С волненьем и тоской туда стремлюся я,
Воспоминаньем упоенный…

Лирический герой Пушкина устремлен вперед, к «пределам дальным», но мысленно обращен назад, к прошлому, причем интенсивное пространственное удаление лишь усиливает горечь и драматизм ситуации. Сквозь элегическую топику начинает отчетливо прорастать мотив бегства:

Я вас бежал, отечески края;
Я вас бежал, питомцы наслаждений…

Следует, однако, отметить, что мотив странствия, удаления от жизненных сует и пороков света на лоно природы, в частную жизнь является устойчивым элегическим мотивом. И его семантика всецело определяется преромантической системой ценностей, в которой категория памяти всегда, даже при нарастающем трагизме мироощущения, сохраняет безусловную онтологическую значимость.

У Батюшкова в «Тавриде», например, призыв «сокрыться» соотносится с движением «навстречу», а не «прочь» – навстречу мечте, желанному идеалу:

Друг милый! ангел мой! сокроемся туда,
Где волны кроткие Тавриду омывают…8

Горечь прошлых переживаний здесь лишь обозначена, причем в самом общем виде («жребий жестокий»), зато будущая счастливая жизнь, говоря пушкинскими словами, «под небом сладостным полуденной земли», развернута в предельно выразительные картины: «Я вижу голос твой, я слышу…».

Мотив бессмысленности бегства настойчивым рефреном звучит в элегии «Разлука», которая, кстати, по мнению Б. Энгель-гарда, также входила в пушкинский кругозор во время работы над «Погасло дневное светило…»:

Напрасно покидал страну моих отцов…
Напрасно я скитался…
Напрасно я спешил от северных степей…

И в завершении:

Напрасно всюду мысль преследует одна –
О милой, сердцу незабвенной…9

В элегическом мире память вездесуща и священна, а ее утрата – это крах, безысходность, человеческая трагедия. Примером тому может служить «Судьба Одиссея» того же Батюшкова.

Обобщая, можно сказать: элегический герой – это бесприютный странник, а не беглец, одинокий изгнанник, разлученный со счастьем, но не мятущийся бунтарь. Именно поэтому резкое расподобление в пушкинском стихотворении объекта устремления и объекта воспоминания – свидетельство существенной трансформации элегической модели. Элегическое воспоминание и романтический побег представительствуют разные системы ценностей и, соответственно, разные художественные миры. Семантически это антиномичные концепты: если бегство установлено на забвение, то воспоминание – на возвращение, на восстановление утраченных связей. Поэтому их «встреча» в одном художественном пространстве не могла быть нейтральной.

В элегии Пушкина вступивший в свои права мотив бегства естественным образом разворачивается в тему забвения:

И вы забыты мной, изменницы младые,
Подруги тайные моей весны златые,
И вы забыты мной…

Но парадокс заключается в том, что забвение прошлого, о котором настойчиво твердит герой, лишает побег какого-либо смысла.
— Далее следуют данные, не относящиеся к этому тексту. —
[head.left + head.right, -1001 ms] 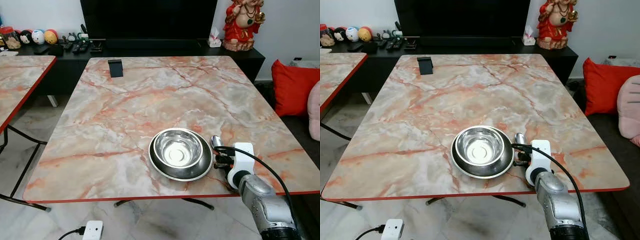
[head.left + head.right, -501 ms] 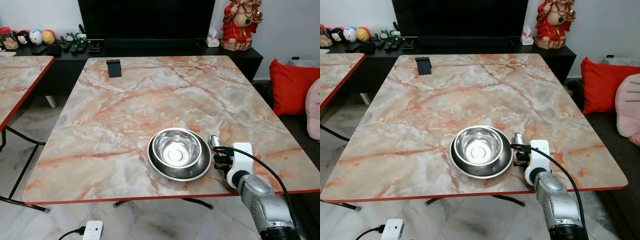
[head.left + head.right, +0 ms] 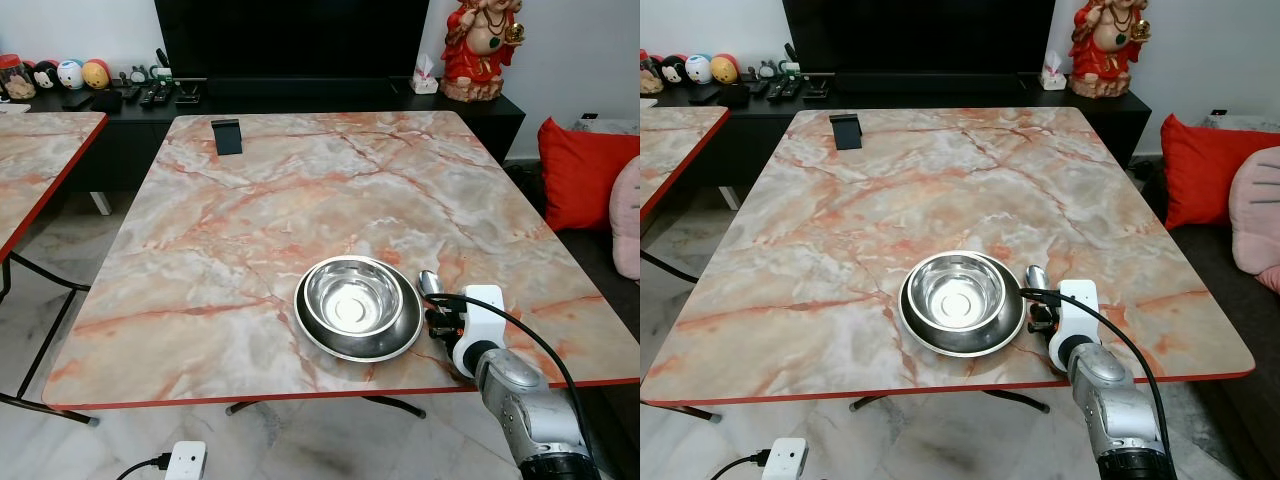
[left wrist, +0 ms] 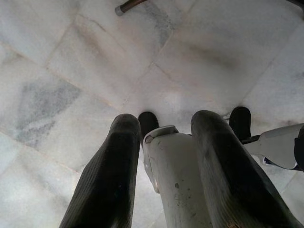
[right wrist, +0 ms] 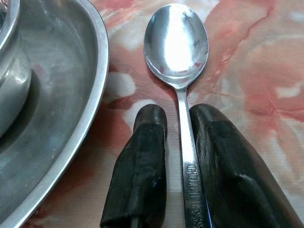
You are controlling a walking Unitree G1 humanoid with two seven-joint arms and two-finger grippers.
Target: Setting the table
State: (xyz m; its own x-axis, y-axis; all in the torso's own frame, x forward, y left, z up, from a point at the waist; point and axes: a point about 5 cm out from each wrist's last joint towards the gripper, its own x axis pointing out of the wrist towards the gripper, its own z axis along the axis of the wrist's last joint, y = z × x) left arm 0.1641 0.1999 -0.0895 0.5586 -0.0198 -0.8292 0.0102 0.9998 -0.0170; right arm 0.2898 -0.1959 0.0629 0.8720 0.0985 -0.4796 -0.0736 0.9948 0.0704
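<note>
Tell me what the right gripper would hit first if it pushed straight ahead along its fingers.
The right gripper straddles the spoon handle on the table. Straight ahead lies the spoon's own bowl; beyond it only bare tabletop, apparently. The plate sits beside that line, not in it.

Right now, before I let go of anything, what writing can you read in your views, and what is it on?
"GUID...": stamped letters on the spoon handle, between the right gripper fingers; the first ones read roughly so, the rest are cut off.
Tissue box and small items on the black cabinet: any print too small to read.
</note>
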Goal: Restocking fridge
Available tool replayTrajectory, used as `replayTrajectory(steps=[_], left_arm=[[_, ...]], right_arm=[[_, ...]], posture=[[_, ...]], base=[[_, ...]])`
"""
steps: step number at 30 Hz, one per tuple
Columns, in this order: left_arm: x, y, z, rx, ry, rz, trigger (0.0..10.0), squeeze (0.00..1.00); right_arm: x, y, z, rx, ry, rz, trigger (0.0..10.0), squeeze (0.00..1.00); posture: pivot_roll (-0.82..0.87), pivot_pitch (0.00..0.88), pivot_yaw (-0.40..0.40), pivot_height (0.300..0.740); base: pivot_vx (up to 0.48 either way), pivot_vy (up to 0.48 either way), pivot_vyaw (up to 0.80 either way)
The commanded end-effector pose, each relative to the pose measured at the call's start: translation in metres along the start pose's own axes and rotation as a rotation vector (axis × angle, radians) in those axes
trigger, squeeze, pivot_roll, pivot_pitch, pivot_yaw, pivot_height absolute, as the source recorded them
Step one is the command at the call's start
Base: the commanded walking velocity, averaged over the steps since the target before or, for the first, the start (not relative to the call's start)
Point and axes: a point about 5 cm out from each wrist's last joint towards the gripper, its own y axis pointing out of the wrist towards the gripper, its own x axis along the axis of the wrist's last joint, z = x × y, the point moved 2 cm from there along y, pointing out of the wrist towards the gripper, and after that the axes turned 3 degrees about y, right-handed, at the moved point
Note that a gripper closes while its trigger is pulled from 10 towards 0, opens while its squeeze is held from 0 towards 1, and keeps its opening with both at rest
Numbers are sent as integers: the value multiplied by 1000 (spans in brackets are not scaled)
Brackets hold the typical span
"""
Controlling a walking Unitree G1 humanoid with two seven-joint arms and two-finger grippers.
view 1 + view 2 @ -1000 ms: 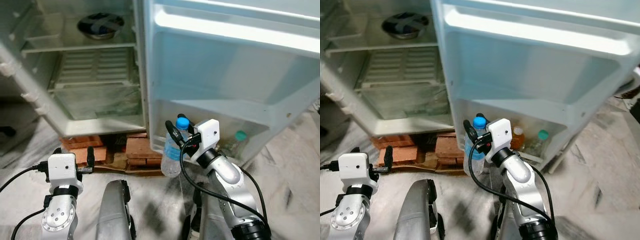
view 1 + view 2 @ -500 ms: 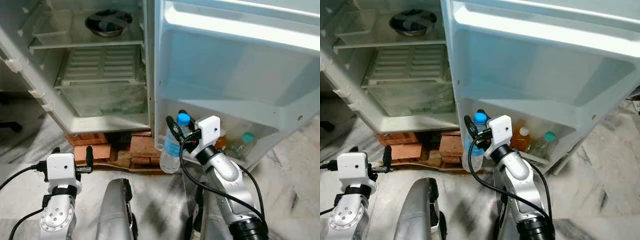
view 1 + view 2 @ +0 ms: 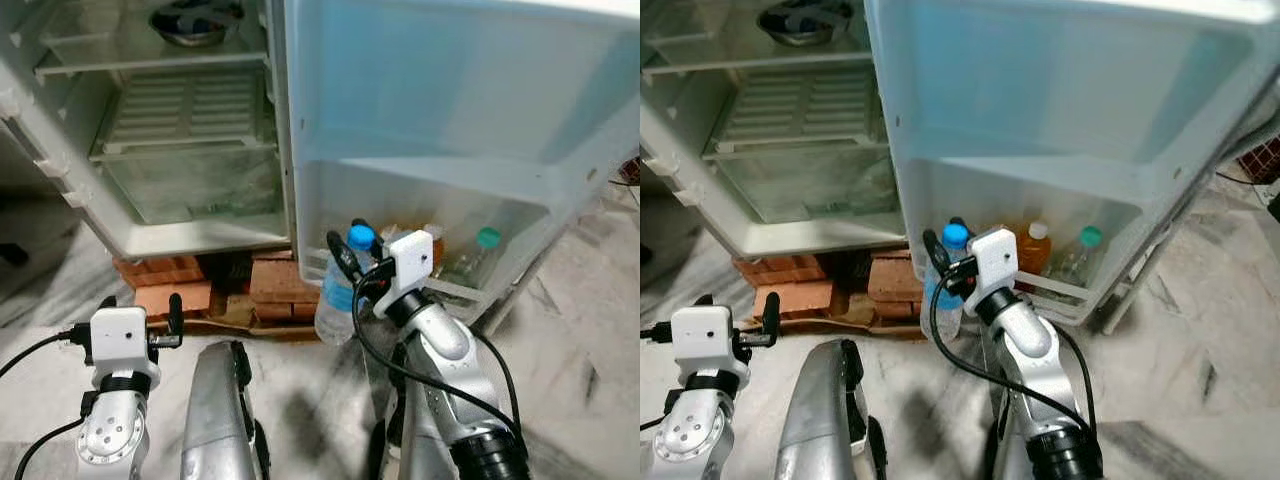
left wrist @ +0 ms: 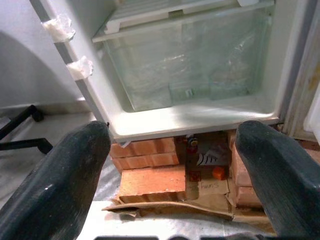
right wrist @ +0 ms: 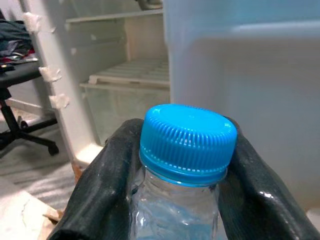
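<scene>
We see our right gripper [image 3: 345, 250] pinching a clear water bottle [image 3: 337, 300] just under its blue cap [image 5: 187, 141], held upright at the near left end of the open fridge door's bottom shelf [image 3: 480, 298]. That shelf holds an orange-drink bottle [image 3: 1035, 250] and a green-capped bottle [image 3: 473, 256]. Our left gripper [image 4: 170, 165] sits low at left, fingers spread wide, facing the crisper drawer [image 4: 190, 65] and the bricks [image 4: 155, 182] under the fridge. A steel bowl [image 3: 190, 20] sits far back on an upper shelf.
</scene>
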Motion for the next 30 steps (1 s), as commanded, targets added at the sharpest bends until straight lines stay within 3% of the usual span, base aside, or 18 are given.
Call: replayTrajectory(steps=[1,14,17,20,27,30], left_arm=[[-1,-3,6,15,10,16,10000,0],[4,-29,16,29,37,28,10000,0],[1,-37,18,53,42,44,10000,0],[2,-40,16,46,61,40,10000,0],[4,-43,19,55,60,49,10000,0],[6,-45,22,72,85,51,10000,0]], right_arm=[[12,10,6,28,-25,-57,10000,0],[43,57,24,105,-182,-232,10000,0],[52,68,23,103,-310,-268,10000,0],[53,72,25,122,-432,-293,10000,0],[67,75,15,55,-519,-368,10000,0],[67,72,12,49,-612,-414,10000,0]], posture=[[36,174,31,495],[121,269,20,495],[145,288,9,495],[154,295,5,495],[171,311,11,495],[173,318,17,495]], base=[[0,0,0],[0,0,0],[0,0,0],[0,0,0],[0,0,0],[0,0,0]])
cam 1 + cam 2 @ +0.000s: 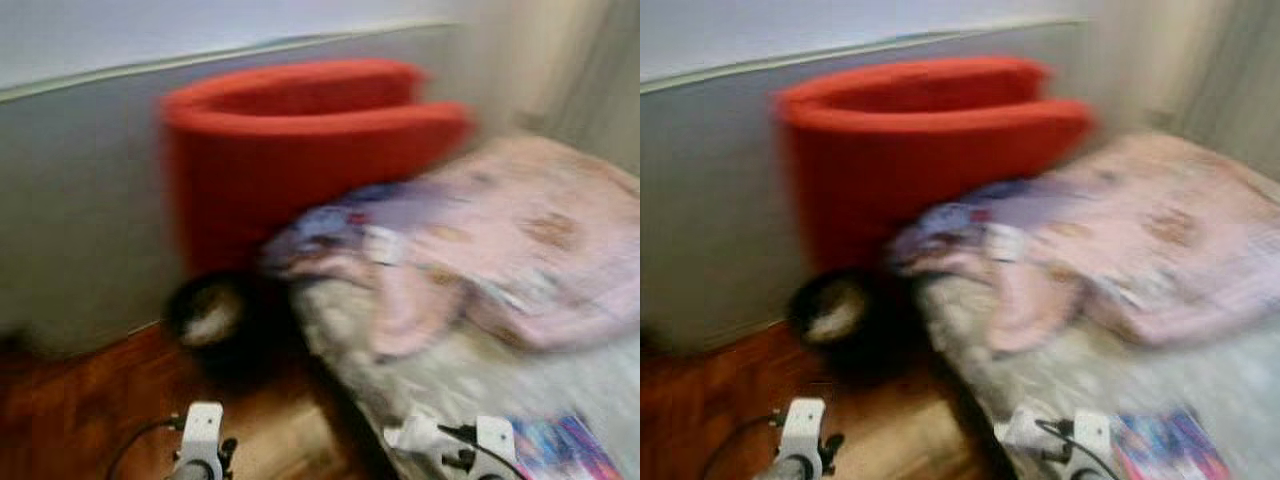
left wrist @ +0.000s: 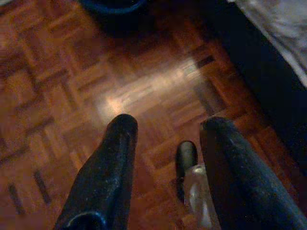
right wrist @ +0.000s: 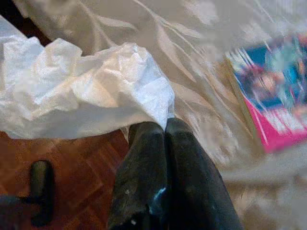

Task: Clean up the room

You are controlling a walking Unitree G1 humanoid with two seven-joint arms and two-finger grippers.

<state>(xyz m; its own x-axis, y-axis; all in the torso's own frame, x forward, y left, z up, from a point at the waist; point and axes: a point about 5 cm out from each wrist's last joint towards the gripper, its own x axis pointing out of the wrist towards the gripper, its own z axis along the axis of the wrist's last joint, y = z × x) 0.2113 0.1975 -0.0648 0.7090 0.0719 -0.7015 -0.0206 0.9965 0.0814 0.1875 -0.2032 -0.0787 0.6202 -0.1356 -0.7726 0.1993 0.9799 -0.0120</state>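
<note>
My right gripper [image 3: 165, 125] is shut on a crumpled white plastic bag [image 3: 81, 88], held by its edge above the bed's side. The bag [image 1: 415, 435] also shows white beside my right wrist at the bottom of the blurred left eye view. My left gripper [image 2: 165, 127] hangs open over the parquet floor [image 2: 62, 91] with nothing between its fingers. A pink and lilac blanket [image 1: 480, 250] lies heaped on the bed [image 1: 450, 380].
A red tub chair [image 1: 290, 150] stands against the grey wall behind the bed's corner. A dark round object [image 1: 205, 310] lies on the floor by the chair. A colourful book [image 3: 268, 91] rests on the bedspread. Part of a blue bin [image 2: 112, 5] sits on the floor.
</note>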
Бежать с тяжелым грузом обид и разочарований тяжело, но бежать от того, что уже забыто, – бессмысленно. Включенный в иную художественную систему байронический мотив внутренне ее драматизирует, но и сам утрачивает энергию и натиск. Финал стихотворения окрашен в унылые элегические тона:

…Но прежних сердца ран,
Глубоких ран любви, ничто не излечило…

Кольцевой рефрен замыкает лирический монолог, соотнося начало и конец и позволяя охватить лирический сюжет как целое. Размеренный ритм экспозиции по мере прояснения внутренних побуждений героя драматизируется, обретает внутренний напор и стремительность, а позиция героя – категоричность и решительность («Лети… неси…»). Однако, чем энергичнее порыв вперед, тем ощутимее притяжение пережитого, энергия памяти. Как результат – эффект «подвижной неподвижности». Герой словно зажат между двумя «берегами»: памятью и неограниченной свободой. Энергичный беглец оказывается пленником собственных заблуждений и ошибок. В такой ситуации «упоение воспоминаньем» – это не элегическое воспарение духом, не просветляющая медитация, но род плена. Романтический порыв тоже как будто опустошается – это стремление без надежды, бегство без освобождения.